The winds reached over 90 miles per hour. Our windows, locked and bolted, blew open in the middle of the night. Our phones blasted post-apocalyptic alarms sounding evacuation orders. The world smelled scorched. We walked outside and couldn’t breathe. We kept our heads down. To my left, the sky was a burning orange; to my right, I could see nothing but smoke.

I went to bed on Tuesday night asking my father to confirm that he was safe. I woke up on Wednesday to dozens of texts from loved ones across the country asking me to do the same. I checked in with my friends; some were relegated to their homes, some had to evacuate their homes and some had family members made newly homeless. 

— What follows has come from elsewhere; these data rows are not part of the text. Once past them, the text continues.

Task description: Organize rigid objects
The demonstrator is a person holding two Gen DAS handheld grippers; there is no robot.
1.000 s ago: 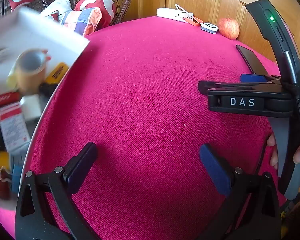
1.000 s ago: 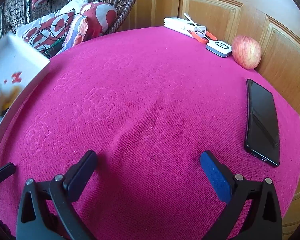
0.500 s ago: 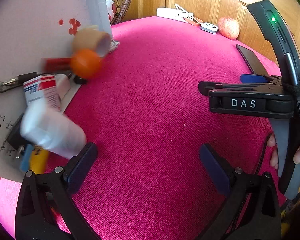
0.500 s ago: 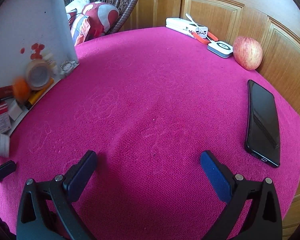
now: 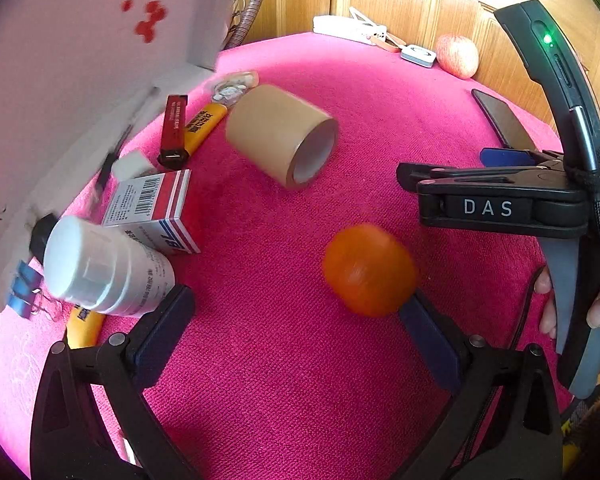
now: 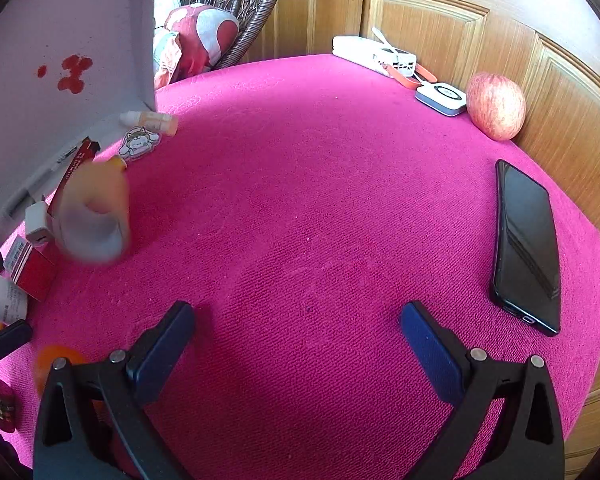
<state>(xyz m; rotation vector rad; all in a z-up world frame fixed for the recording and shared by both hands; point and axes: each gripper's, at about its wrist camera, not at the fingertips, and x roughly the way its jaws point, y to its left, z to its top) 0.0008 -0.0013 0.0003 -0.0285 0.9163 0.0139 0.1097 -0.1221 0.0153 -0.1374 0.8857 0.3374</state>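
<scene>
A big white cardboard box is tipped up on its edge at the left of the pink-clothed round surface, and its contents lie spilled along its lower rim. A wide brown tape roll lies on its side out in the open, hollow core facing the camera, blurred. Just in front of the left claw there's a blurred orange ball, right up against the right-hand blue pad. That left claw is spread wide, nothing between its fingers.

Against the box: a white plastic bottle on its side, touching the left finger of the left claw, with a red-and-white striped carton just behind it. Further back, a red lighter and a yellow lighter side by side, a small white block near them, and blue binder clips at the box's corner. Another yellow item peeks out below the bottle; I can't tell what it is.

The right claw is also wide open and empty, hovering over bare cloth; in the left view it reaches in from the right, a hand on its handle.

Well apart, along the far edge by the wooden panels: a red apple, a white power strip, a small white-and-grey puck, and a black smartphone lying flat on the right.
</scene>
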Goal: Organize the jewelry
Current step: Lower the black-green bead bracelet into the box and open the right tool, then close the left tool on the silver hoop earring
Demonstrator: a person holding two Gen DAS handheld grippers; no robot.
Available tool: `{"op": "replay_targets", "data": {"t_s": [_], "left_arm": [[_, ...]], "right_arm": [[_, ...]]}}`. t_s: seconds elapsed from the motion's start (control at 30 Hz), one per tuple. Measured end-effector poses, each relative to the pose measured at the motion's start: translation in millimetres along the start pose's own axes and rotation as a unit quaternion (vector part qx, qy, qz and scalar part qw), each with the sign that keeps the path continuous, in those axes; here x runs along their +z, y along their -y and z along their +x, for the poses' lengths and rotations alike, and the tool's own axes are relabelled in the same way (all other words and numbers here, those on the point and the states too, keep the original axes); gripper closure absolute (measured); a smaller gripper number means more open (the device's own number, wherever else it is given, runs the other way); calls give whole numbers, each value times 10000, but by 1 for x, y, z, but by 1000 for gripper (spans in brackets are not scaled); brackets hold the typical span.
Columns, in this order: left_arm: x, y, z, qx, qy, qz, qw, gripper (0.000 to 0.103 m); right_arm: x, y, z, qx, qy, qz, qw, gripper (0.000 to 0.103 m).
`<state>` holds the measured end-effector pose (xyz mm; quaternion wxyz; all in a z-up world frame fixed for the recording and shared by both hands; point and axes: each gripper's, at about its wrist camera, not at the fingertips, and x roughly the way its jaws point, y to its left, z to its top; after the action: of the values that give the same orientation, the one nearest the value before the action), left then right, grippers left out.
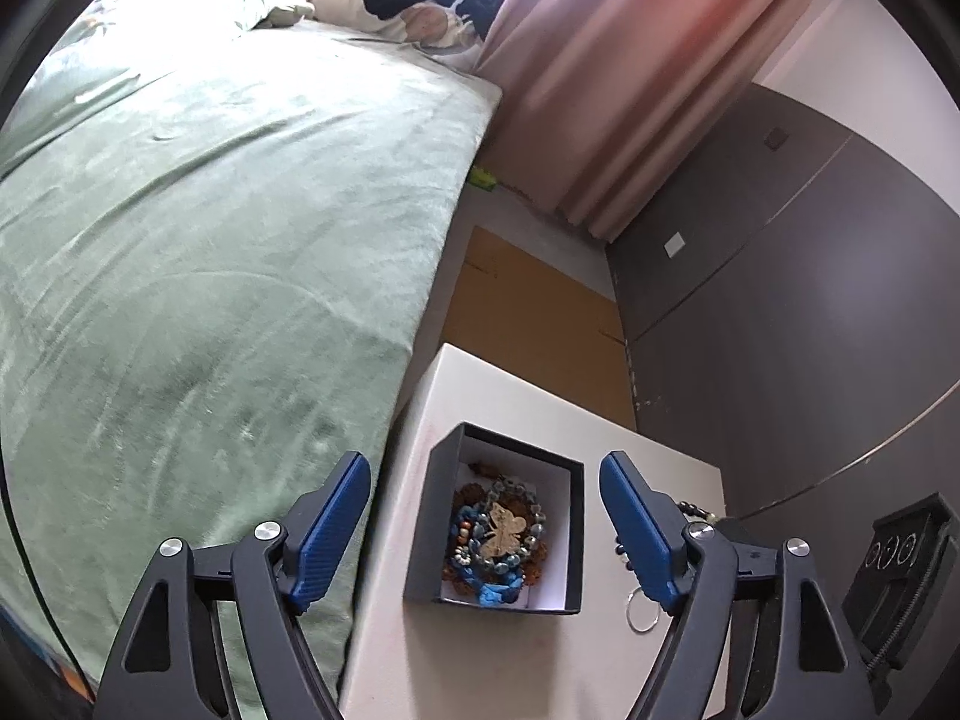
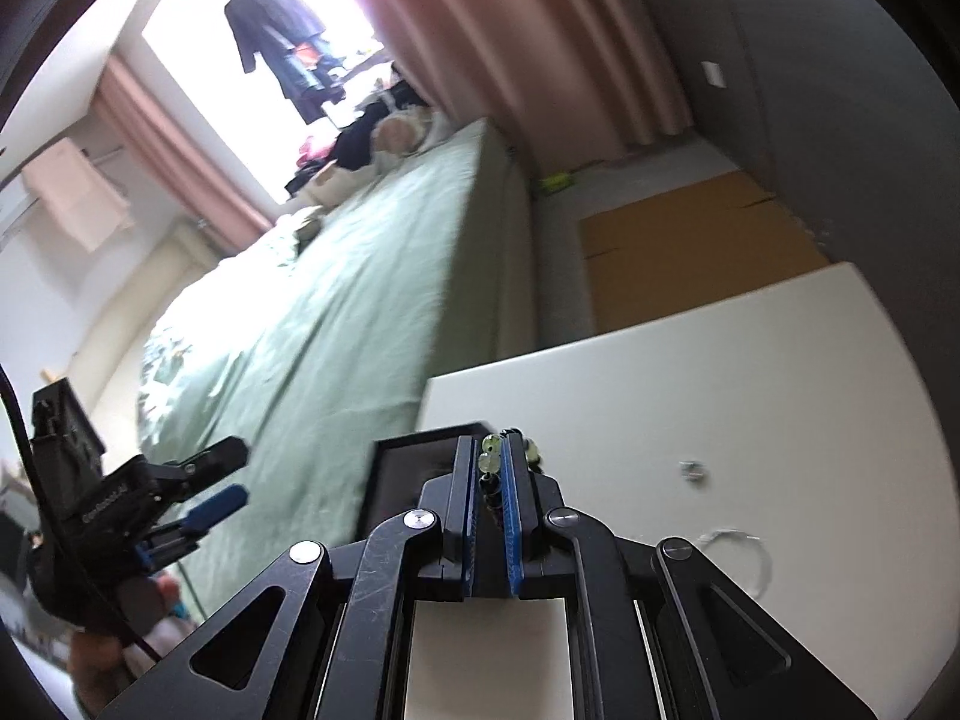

Misinformation and anger both easily spread. This disaster can be viewed in isolation as an event that disrupted primarily the rich and famous, but it would behoove us to not become so polarized. There are communities that cannot afford to rebuild, families that are forced to separate and live in different states, people who have lost their homeowner’s insurance, middle and lower class neighborhoods that have been reduced to burnt edifices, small businesses that are permanently closed, animals and children without homes. 

It is unsettling to be in this place where we cannot breathe, where we keep our heads down, whether it be from sickness or suffocating ash or even more suffocating fear. It is unsettling to anxiously go to bed waiting for one text and to wake up to an anxious dozen more, to watch homes feet away from the ocean fall to flames.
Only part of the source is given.